The Virgin of Almudena (Virgen de la Almudena) is  a medieval statue of the Virgin Mary, mother of Jesus Christ. The image is regarded as a patroness of Madrid, Spain.

The Cathedral of Madrid is dedicated to this title of the Virgin, and her feast day, 9 November, is a major holiday in Madrid. There are replicas that are used in processions, as well as more recent versions of the statue at various places.

The original statue has been lost to history though. The present one dates to the 16th. Art historians attribute the statue now in the cathedral to the Netherlandish sculptor, Diego Copín de Holanda, who worked in Spain, around 1500. Its name derives from the Arabic term of Al Mudayna, or the citadel.

Before the victory parade celebrating their performance in the 2022 World Cup, Real Madrid presented the Champions trophy before the statue in the cathedral.

Legends
There are various legends regarding the icon. The legend has it that the statue was brought from the Holy Land in the year 38 by James (Santiago), the apostle and brother of Jesus, and like all relics, deemed holy and was considered to have supernatural properties.

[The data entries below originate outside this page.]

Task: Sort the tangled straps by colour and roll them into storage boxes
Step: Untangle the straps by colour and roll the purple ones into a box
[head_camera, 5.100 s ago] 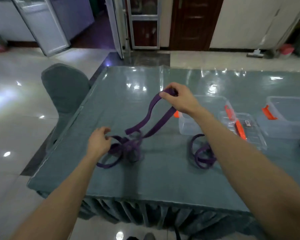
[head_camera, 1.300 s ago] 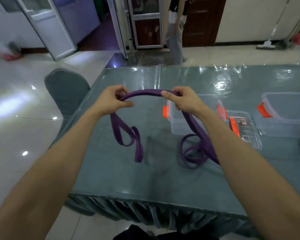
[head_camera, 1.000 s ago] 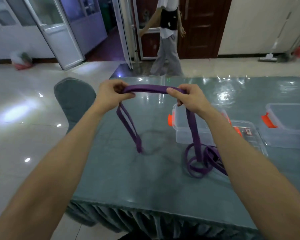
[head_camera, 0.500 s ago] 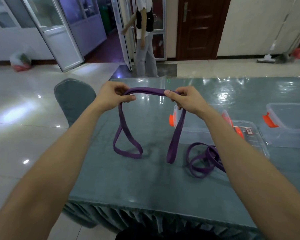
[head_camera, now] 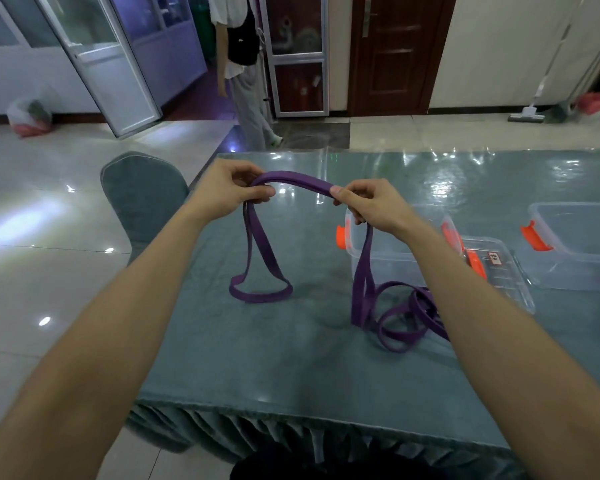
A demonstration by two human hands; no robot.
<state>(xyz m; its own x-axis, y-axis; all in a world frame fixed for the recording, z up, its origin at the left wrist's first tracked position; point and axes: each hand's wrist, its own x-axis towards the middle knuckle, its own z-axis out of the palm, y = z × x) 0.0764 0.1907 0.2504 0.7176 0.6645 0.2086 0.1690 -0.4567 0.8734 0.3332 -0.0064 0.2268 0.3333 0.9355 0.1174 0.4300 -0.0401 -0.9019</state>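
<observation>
A purple strap [head_camera: 293, 180] arches between my two hands above the table. My left hand [head_camera: 231, 188] pinches one side of it, and a loop hangs from there down to the tablecloth. My right hand [head_camera: 368, 204] pinches the other side, where a doubled length drops to the table. A second coil of purple strap [head_camera: 404, 318] lies on the cloth beside that hanging end, partly hidden by my right forearm. A clear storage box with orange latches [head_camera: 378, 258] stands open just behind my right hand.
A loose clear lid [head_camera: 499, 268] lies right of the box, and another clear box [head_camera: 575, 244] stands at the far right. The table [head_camera: 257, 358] has a grey-green cloth. A covered chair [head_camera: 141, 192] is at its left side. A person [head_camera: 243, 74] stands in the doorway beyond.
The loop under my left hand has sunk to rest on the cloth, and the doubled end under my right hand now touches the table next to the coil. The person behind moved left into the doorway.
</observation>
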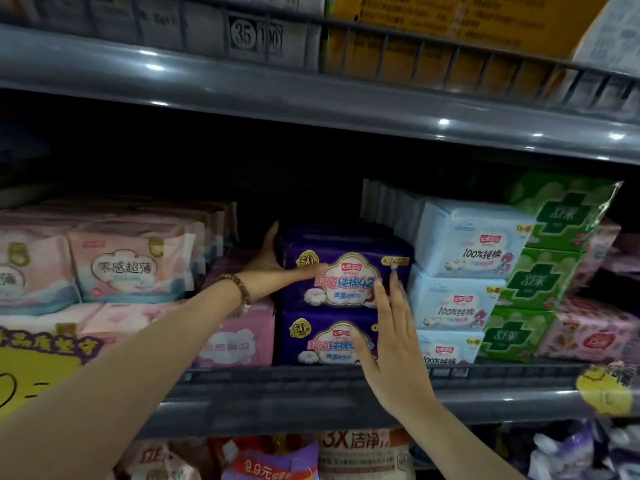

One story is that in 712, prior to the capture of the town by advancing Muslim forces, the inhabitants of the town sealed the image of the Virgin inside the walls surrounding the town for its own protection.In the 11th century, when Madrid was reconquered by King Alfonso VI of Castile, the Christian soldiers endeavored to find the statue. After days of prayer, the spot on the wall hiding the icon crumbled, revealing the statue. 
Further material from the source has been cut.